AARON MATÉ: So, is this a problem then of scale? Has the drone program grown too big? You have President Obama vowing to reform the drone program. Where is the middle ground in your eyes?
RICHARD CLARKE: Well, I think the first question you have to ask yourself first threshold is are you willing to use lethal force against a terrorist based on what you believe is evidence or intelligence that he is about to kill Americans? Is it just and fair and good policy to get them before they get us? I answered that question yes in the case of Bin Laden. I was very confident that he was trying to kill large numbers of people, including large numbers of Americans and there was no way I could stop him short of a lethal attack. So having answer that question yes, then the question is, well, if you're going to get him, who else can you get? Who else can you have that same justification for? I think what happened and it happened largely under President Obama was that the aperture got very, very broad. Not only were they targeting people whose names they knew, but they were targeting people whose names they didn't know. They were targeting people in so-called signature strikes, when a place look like a terrorist camp. And they were able, after looking at that place for days on end, to satisfy themselves that it was a terrorist camp. Then they attacked that camp without knowing, frankly, the names of the people who were there. The result was, collateral damage. We don't know how much. There are widely varying estimates of the number of innocent people who have been killed in each of these cases. But, we do know that innocent people were killed. As recently as the attack in Yemen at the end of last year that blew up a wedding. When you do things like that, you cause enemies for the United States that will last for generations. All of these innocent people that you kill have brothers and sisters and tribe tribal relations. Many of them were not opposed to the United States prior to some one of their friends or relatives being killed. Then, sometimes, they cross over not only to being opposed to the United States, but by being willing to pick up arms and become a terrorist against the United States. So you may actually be creating terrorists rather than eliminating them by using this program in the wrong way.
AMY GOODMAN: What are your estimates, your best estimate of how many innocent civilians have been killed? You say roughly 2500 people have been killed in five countries. There's the Bureau of Investigative Journalism, Human Rights Watch, the Stanford NYU study, they say hundreds, if not thousands of innocent civilians have been killed. What do you think it is, Richard Clarke?
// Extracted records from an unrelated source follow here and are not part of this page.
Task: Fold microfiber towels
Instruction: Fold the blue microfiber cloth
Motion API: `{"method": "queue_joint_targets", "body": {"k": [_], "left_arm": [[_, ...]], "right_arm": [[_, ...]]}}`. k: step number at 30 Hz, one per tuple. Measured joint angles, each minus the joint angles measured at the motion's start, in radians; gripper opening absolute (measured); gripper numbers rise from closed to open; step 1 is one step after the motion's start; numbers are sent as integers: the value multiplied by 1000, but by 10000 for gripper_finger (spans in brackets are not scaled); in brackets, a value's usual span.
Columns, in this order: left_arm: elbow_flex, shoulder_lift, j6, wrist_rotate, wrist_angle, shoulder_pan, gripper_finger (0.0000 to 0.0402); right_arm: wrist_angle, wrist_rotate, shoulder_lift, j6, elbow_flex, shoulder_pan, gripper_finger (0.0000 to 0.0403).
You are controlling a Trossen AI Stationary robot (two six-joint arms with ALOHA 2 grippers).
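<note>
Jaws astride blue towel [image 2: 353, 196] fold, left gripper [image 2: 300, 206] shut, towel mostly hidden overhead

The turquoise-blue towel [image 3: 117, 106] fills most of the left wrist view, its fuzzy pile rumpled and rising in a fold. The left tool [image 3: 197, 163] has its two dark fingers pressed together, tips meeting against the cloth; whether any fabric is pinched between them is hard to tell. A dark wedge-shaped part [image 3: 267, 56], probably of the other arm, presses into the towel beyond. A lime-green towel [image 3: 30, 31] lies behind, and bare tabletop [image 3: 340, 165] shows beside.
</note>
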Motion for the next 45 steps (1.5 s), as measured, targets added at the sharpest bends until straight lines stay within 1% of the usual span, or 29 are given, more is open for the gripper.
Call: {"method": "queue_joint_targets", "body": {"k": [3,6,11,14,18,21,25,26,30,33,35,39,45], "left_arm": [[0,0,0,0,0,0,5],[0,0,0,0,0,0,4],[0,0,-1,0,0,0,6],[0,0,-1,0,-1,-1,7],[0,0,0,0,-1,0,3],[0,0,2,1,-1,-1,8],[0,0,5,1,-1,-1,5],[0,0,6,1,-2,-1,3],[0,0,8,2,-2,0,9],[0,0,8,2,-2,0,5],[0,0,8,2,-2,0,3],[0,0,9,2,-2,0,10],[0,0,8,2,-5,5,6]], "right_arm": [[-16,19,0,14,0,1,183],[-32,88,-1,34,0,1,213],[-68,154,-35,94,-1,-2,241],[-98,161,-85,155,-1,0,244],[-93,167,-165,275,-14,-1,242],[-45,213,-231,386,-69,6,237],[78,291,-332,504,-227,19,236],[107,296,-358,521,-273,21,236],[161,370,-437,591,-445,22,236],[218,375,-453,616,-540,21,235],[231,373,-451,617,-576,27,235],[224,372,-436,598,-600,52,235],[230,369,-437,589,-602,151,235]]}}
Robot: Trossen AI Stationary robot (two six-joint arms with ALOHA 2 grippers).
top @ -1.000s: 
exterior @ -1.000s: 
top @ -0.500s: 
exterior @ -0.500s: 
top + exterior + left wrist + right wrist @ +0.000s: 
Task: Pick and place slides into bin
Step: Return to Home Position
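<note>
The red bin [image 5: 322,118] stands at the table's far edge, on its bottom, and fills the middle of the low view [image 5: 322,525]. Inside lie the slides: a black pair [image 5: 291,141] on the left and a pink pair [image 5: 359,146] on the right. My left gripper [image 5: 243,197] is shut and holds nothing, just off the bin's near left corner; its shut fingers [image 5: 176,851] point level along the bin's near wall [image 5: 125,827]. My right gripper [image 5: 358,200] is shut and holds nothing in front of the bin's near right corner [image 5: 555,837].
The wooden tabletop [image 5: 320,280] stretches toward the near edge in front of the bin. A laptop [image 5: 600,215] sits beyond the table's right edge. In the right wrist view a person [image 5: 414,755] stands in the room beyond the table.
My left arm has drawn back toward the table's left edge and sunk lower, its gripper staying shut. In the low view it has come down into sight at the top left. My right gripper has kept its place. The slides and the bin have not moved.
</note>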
RICHARD CLARKE: Well, it is clearly not thousands, but I don't think any of the I have looked at most of those studies and I don't think any of them are systematic enough and the sources are good enough to put a number on it. It is clearly too many.
AMY GOODMAN: Would you say clearly hundreds?
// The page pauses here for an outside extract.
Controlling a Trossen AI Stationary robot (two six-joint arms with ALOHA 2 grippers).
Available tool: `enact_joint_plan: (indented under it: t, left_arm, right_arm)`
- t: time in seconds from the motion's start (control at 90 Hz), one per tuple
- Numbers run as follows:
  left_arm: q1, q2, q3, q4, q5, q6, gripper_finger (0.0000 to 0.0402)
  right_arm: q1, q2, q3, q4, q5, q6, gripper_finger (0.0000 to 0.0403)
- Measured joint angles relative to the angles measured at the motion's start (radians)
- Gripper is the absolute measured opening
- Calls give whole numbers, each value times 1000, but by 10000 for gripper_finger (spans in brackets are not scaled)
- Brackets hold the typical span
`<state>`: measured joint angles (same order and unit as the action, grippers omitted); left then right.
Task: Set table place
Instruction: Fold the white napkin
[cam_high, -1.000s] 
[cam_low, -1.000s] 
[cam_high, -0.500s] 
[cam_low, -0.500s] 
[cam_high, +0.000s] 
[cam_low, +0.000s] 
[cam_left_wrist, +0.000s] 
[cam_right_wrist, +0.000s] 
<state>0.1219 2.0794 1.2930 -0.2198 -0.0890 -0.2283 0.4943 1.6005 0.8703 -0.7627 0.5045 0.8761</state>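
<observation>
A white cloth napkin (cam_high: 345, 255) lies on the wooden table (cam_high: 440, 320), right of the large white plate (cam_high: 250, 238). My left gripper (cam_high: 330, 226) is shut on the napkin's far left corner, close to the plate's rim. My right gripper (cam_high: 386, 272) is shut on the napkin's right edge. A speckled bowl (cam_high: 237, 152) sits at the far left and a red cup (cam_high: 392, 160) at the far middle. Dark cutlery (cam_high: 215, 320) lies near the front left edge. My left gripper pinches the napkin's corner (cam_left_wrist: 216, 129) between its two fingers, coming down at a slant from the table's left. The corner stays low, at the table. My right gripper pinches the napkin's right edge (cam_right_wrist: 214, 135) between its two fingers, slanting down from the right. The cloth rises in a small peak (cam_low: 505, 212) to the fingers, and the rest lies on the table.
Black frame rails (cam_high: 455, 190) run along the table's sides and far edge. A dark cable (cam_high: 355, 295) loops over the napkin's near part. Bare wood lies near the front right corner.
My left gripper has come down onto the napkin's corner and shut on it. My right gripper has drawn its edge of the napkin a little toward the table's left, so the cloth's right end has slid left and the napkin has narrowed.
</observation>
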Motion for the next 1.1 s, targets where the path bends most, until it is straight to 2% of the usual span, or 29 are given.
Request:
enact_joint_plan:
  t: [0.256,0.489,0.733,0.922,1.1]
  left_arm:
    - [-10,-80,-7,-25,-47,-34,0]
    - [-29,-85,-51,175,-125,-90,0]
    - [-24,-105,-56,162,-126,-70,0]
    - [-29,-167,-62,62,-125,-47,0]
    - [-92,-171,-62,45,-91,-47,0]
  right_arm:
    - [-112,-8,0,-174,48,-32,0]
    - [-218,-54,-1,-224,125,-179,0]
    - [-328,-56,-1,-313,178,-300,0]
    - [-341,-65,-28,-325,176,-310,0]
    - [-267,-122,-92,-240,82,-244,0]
RICHARD CLARKE: I don't I don't know hundreds. It is very difficult for me to know without access to the intelligence, frankly, I don't have anymore. John Brennan, who replaced me a couple removed in the White House, at one point said there were none which I found laughable. No program has none.
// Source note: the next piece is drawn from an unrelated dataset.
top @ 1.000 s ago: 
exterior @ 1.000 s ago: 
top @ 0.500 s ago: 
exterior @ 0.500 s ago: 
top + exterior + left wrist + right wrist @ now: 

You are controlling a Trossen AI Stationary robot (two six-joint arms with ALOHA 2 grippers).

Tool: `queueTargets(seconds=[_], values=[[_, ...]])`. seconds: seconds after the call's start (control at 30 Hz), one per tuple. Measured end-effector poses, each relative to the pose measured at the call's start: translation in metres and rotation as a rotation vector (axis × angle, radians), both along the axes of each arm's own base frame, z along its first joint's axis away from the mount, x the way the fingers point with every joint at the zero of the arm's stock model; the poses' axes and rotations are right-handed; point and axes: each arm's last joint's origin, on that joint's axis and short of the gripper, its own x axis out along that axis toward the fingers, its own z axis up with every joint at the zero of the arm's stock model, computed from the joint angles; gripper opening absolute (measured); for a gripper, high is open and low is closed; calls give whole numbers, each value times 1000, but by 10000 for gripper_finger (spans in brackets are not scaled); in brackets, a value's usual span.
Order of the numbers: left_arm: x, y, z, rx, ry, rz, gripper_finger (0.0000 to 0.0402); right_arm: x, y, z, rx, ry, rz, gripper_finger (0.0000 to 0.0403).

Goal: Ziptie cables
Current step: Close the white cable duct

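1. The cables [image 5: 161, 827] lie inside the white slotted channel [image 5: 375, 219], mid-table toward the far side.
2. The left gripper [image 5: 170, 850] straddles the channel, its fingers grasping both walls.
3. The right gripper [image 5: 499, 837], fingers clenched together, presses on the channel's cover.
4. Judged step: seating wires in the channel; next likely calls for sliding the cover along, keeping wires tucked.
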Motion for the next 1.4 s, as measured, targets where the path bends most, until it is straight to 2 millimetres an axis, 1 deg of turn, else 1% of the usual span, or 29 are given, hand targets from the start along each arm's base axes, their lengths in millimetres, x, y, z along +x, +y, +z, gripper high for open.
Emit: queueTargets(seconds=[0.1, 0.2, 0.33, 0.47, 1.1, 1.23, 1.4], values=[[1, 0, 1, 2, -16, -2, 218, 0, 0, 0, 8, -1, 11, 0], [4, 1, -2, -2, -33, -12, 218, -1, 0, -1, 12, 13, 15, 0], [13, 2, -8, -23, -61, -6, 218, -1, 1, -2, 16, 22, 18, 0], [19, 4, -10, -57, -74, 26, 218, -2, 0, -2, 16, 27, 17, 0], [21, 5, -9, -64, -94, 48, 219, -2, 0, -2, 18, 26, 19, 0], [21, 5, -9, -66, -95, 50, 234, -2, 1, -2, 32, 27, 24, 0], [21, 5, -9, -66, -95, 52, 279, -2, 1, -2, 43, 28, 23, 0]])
AMY GOODMAN: John Brennan is now head of the Central Intelligence Agency. In a minute we will continue with Richard Clarke who served as the nation's top counterterrorism official under President Clinton and Bush. In the last segment of today, we ask Clarke of President Bush should be tried for war crimes. Clarke has just published a novel titled, "Sting of the Drone." Stay with us.
[Break]
AMY GOODMAN: We continue our conversation with Richard Clarke on drone warfare. He served Counterterroism Czar under President Clinton and President Bush. A year before the September 11 attacks, he pushed for the Air Force to begin arming drones as part of the U.S. effort to hunt down Osama bin Laden. Richard Clarke has just published a novel titled, "Sting of the Drone." This is President Obama in May 2013 giving a major counterterrorism speech in which he spoke about drone strikes.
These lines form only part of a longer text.